Retype each line of the material below word for word; pictures stay out.

'''

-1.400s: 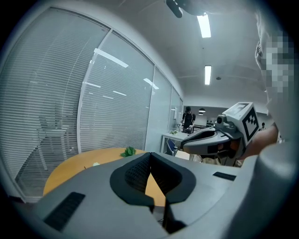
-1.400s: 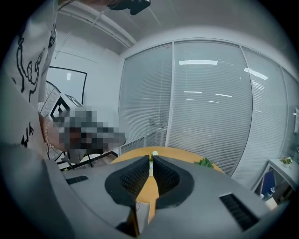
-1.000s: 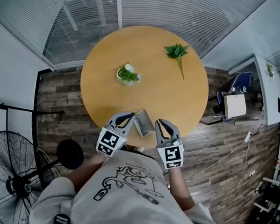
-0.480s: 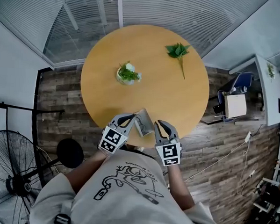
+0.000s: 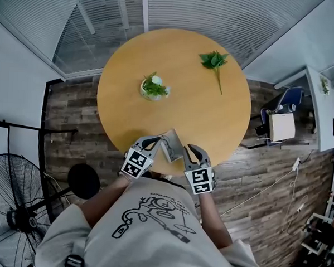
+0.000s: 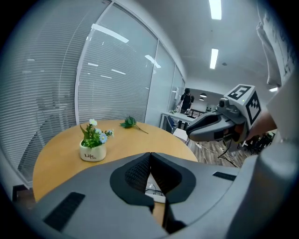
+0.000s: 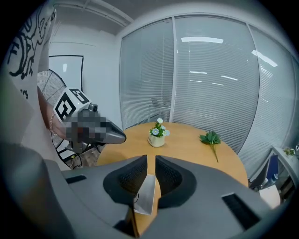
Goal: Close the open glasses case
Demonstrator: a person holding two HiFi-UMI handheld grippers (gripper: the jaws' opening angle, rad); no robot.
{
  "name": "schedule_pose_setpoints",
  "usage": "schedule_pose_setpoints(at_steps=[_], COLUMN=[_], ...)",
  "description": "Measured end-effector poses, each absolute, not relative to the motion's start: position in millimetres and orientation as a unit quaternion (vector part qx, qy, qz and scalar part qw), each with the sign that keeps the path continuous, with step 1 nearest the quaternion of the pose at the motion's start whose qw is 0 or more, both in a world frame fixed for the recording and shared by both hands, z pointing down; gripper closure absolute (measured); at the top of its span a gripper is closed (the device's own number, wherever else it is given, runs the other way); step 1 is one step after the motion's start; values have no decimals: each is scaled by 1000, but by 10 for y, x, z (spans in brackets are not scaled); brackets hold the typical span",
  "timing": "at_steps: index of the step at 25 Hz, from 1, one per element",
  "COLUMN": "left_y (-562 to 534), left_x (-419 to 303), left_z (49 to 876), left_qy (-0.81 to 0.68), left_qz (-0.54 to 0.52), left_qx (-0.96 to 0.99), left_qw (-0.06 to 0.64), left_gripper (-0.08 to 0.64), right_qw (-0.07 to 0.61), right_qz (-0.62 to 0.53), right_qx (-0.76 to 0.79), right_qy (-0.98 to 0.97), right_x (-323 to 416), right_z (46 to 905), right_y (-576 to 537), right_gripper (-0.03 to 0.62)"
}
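Glasses case (image 5: 172, 146) lies open at the near edge of the round table (image 5: 174, 97) in the head view, between left gripper (image 5: 153, 140) and right gripper (image 5: 189, 149). Left gripper view: jaws pressed together, holding nothing. Right gripper view: jaws a slit apart, case just beyond them.

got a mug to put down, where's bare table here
Bare: the table between flower pot and leafy sprig, and its wide middle. Crowded: the near edge, with glasses case, left gripper and right gripper.
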State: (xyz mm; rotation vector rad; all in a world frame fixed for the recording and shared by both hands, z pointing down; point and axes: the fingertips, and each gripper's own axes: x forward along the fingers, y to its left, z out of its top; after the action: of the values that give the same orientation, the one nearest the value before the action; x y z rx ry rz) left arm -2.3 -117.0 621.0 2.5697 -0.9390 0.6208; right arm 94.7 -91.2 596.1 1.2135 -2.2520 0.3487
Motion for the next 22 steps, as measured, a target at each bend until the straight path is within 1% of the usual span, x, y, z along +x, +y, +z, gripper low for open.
schedule_pose_setpoints(at_steps=[4,22], left_y=[-1148,-1012], left_x=[-52,-96], left_z=[6416,7060], left_qy=[-328,-302], left_qz=[229,287], left_qx=[895,883], left_qw=[200,215], left_gripper=[540,540], right_qw=[286,321], right_qz=[131,165], right_qx=[446,436], right_qy=[-838,-824], right_x=[954,1018], right_z=[6088,6642], right_y=[-901,-848], right_gripper=[528,523])
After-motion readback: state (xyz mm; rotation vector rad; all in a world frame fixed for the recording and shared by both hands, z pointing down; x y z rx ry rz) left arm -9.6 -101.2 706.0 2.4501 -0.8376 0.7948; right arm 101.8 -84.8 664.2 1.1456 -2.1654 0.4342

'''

Task response
-1.400s: 
-1.400s: 
-1.000s: 
-0.480s: 
+0.000s: 
+0.000s: 
+0.000s: 
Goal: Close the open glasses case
Demonstrator: a person holding two HiFi-UMI handheld grippers (gripper: the jaws' opening angle, rad); no robot.
{
  "name": "schedule_pose_setpoints",
  "usage": "schedule_pose_setpoints(at_steps=[_], COLUMN=[_], ...)",
  "description": "Measured end-effector poses, each absolute, not relative to the motion's start: position in millimetres and orientation as a unit quaternion (vector part qx, qy, qz and scalar part qw), each with the sign that keeps the path continuous, with step 1 nearest the quaternion of the pose at the motion's start whose qw is 0 or more, both in a world frame fixed for the recording and shared by both hands, z pointing down; gripper closure absolute (measured); at the top of its span a gripper is closed (the device's own number, wherever else it is given, runs the other way); step 1 is one step after the motion's start; values have no decimals: each is scaled by 1000, but by 10 for y, x, z (spans in brackets are not scaled); brackets hold the typical span",
  "timing": "at_steps: index of the step at 25 Hz, from 1, one per element",
  "COLUMN": "left_y (-562 to 534), left_x (-419 to 303), left_z (49 to 876), left_qy (-0.81 to 0.68), left_qz (-0.54 to 0.52), left_qx (-0.96 to 0.99), left_qw (-0.06 to 0.64), left_gripper (-0.08 to 0.64), right_qw (-0.07 to 0.61), right_qz (-0.62 to 0.53), right_qx (-0.76 to 0.79), right_qy (-0.98 to 0.97), right_x (-323 to 416), right_z (46 to 905), right_y (-576 to 537), right_gripper (-0.03 to 0.62)"
}
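Glasses case (image 5: 172, 146) lies open at the near edge of the round table (image 5: 174, 97) in the head view, between left gripper (image 5: 153, 140) and right gripper (image 5: 189, 149). Left gripper view: jaws pressed together, holding nothing. Right gripper view: jaws a slit apart, case just beyond them.

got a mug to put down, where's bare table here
Bare: the table between flower pot and leafy sprig, and its wide middle. Crowded: the near edge, with glasses case, left gripper and right gripper.
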State: (xyz mm; rotation vector rad; all in a world frame fixed for the recording and shared by both hands, z pointing down; point and axes: the fingertips, and each gripper's own axes: x forward along the fingers, y to its left, z out of its top; after the action: of the values that give the same orientation, the one nearest the value before the action; x y z rx ry rz) left arm -2.3 -117.0 621.0 2.5697 -0.9390 0.6208; right arm 94.7 -91.2 596.1 1.2135 -2.2520 0.3487
Motion for the next 22 steps, as measured, a target at each bend until the straight path is within 1% of the usual span, x, y, z along +x, +y, +z, gripper low for open.
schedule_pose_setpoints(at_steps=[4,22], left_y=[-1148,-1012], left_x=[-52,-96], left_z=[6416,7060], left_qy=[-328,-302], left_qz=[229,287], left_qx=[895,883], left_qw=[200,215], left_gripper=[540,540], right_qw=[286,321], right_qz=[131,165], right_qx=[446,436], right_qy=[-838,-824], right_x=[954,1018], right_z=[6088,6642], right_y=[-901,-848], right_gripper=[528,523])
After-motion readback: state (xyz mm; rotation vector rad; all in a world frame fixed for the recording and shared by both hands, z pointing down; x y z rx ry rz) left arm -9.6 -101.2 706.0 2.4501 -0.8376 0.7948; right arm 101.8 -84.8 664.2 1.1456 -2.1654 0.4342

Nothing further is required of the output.